At the invitation of James C. Wright of Bryn Mawr College, he and Cherry organized and directed the archaeological survey associated with the Nemea Valley Archaeological Project (1983-1989). At the same time, he completed publication of excavated finds from the later Middle Bronze Age at Ayia Irini (published as Keos V: Period V, in 1986).

In 1990, Davis, together with colleagues from the Nemea and Keos surveys, organized the Pylos Regional Archaeological Project, an exploration of areas of the western Peloponnese near the Mycenaean Palace of Nestor at Pylos in the province of Messenia.
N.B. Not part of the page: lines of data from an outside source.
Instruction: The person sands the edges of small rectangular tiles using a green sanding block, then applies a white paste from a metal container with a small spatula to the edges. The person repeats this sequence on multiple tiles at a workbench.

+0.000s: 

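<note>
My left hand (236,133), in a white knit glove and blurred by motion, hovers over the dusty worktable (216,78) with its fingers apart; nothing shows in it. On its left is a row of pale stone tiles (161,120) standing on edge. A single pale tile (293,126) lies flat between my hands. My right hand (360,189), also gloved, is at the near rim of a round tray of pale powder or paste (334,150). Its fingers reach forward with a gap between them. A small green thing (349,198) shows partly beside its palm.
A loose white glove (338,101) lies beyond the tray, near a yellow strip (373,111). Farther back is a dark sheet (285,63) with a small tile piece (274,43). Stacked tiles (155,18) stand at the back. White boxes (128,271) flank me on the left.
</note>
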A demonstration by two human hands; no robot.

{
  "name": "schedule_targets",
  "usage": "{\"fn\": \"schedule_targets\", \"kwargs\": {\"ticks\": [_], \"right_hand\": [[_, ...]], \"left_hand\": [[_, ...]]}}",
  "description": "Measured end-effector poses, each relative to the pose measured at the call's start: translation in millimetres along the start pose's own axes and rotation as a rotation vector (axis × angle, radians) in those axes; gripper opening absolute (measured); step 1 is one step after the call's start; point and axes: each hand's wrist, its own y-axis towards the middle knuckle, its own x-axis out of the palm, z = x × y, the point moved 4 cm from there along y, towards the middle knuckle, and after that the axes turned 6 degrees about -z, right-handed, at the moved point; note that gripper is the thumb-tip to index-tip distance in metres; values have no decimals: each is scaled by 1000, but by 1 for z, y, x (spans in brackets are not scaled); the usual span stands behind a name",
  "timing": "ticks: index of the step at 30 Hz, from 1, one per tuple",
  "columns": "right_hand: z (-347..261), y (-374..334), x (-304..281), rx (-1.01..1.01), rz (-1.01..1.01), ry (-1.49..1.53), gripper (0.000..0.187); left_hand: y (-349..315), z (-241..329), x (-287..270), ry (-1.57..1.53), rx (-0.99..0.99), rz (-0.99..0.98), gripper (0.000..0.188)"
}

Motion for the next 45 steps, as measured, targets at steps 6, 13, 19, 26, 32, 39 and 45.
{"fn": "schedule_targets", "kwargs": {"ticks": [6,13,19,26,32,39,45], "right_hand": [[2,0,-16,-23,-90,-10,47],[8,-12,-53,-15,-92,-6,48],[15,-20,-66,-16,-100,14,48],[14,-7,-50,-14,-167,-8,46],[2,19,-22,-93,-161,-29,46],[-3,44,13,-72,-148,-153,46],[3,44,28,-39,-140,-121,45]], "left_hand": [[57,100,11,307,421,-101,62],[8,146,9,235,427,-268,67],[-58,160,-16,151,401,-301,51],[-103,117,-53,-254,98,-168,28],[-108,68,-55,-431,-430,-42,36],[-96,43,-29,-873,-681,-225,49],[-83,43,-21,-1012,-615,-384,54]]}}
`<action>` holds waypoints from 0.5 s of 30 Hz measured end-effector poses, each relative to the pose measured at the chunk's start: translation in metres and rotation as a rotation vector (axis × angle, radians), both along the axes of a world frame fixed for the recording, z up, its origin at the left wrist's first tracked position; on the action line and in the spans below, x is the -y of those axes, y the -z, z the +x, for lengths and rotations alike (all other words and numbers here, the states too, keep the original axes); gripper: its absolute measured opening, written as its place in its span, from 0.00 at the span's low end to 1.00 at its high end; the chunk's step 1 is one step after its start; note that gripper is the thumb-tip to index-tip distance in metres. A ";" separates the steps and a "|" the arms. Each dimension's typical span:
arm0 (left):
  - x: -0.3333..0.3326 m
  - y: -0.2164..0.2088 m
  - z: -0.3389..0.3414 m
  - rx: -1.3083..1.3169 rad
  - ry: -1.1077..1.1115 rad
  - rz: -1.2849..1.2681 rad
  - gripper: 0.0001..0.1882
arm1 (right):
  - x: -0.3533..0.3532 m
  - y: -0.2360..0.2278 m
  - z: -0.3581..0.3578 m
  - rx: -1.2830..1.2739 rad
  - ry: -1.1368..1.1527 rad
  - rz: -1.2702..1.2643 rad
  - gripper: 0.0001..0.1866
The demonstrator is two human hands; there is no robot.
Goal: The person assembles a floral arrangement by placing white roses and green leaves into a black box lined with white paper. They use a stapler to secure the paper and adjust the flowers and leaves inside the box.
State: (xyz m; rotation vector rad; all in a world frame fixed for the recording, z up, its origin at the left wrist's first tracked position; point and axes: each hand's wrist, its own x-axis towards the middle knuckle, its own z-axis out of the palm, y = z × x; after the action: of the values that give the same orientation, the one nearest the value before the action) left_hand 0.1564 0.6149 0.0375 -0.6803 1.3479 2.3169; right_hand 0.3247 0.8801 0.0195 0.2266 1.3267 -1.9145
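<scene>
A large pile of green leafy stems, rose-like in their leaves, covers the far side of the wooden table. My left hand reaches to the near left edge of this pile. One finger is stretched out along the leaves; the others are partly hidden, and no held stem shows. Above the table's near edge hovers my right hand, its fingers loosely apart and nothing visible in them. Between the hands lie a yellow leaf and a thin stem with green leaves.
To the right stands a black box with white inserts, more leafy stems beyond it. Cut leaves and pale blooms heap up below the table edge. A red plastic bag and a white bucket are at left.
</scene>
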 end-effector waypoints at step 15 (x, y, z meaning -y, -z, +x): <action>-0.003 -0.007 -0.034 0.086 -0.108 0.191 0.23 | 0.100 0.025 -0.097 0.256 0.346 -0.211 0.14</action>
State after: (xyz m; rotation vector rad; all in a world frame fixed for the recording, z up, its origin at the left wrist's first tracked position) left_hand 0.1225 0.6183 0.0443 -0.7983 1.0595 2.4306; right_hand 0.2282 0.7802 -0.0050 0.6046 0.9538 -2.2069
The project was sponsored by the University of Cincinnati, the University of Wisconsin-Madison, the University of Texas at Austin, and the University of Michigan. Investigations were completed in 1996 and results have been extensively discussed in a series of articles in Hesperia, journal of the American School of Classical Studies at Athens, and in a book, Sandy Pylos (also available in Greek translation).

In 1994, after joining the faculty of Classics at the University of Cincinnati, Davis and his wife, Sharon Stocker, traveled to Albania for the first time. In 1996, plans to begin an intensive archaeological survey in the hinterland of the Greek colony of Apollonia, co-directed with Muzafer Korkuti, director of the Institute of Archaeology in Tirana, were interrupted by the collapse of pyramid banking schemes and the ensuing chaos. Subsequently fieldwork was conducted from 1998-2003 at Apollonia, in 2002 in the hinterland of Dyrrachium/Epidamnos, and the remains of a hitherto unknown Greek temple were investigated in three campaigns of excavation in 2004-2006.

Problems in interpreting medieval and post-medieval archaeological remains led Davis to explore, together with colleagues Siriol Davies, Fariba Zarinebaf, and John Bennet, previously underexploited documentary sources that can be employed for reconstructing a social and economic history for Greece during periods of Venetian and Ottoman occupation, particularly in the 17th and 18th centuries.

Most recently, while serving as director of the American School of Classical Studies at Athens, Davis’s research has been focused on analysis and publication of his fieldwork. He also continues to pursue the study the institutional history of foreign schools of archaeology in Greece and assists his wife in publishing unpublished finds from Carl W. Blegen’s excavations at the Palace of Nestor.

Books and Publications

  • Between Venice and Istanbul: Colonial Landscapes in Early Modern Greece (Princeton: American School of Classical Studies at Athens 2007). Hesperia Supplement 40 (edited with S. Davies).
  • Sandy Pylos: An Archaeological History from Nestor to Navarino (University of Texas Press 1998; Greek Translation 2004; second edition 2007)
  • An Historical and Economic Geography of Ottoman Greece: The Southwestern Morea in the Early 18th Century, Hesperia Supplement 34, American School of Classical Studies at Athens 2005.
  • A Guide to the Palace of Nestor, Mycenaean Sites in Its Environs, and the Hora Museum (American School of Classical Studies at Athens 2001)
  • Landscape Archaeology as Long-Term History: Northern Keos in the Cycladic Islands (Los Angeles 1991), winner of the Jo Anne Stolaroff Cotsen Prize.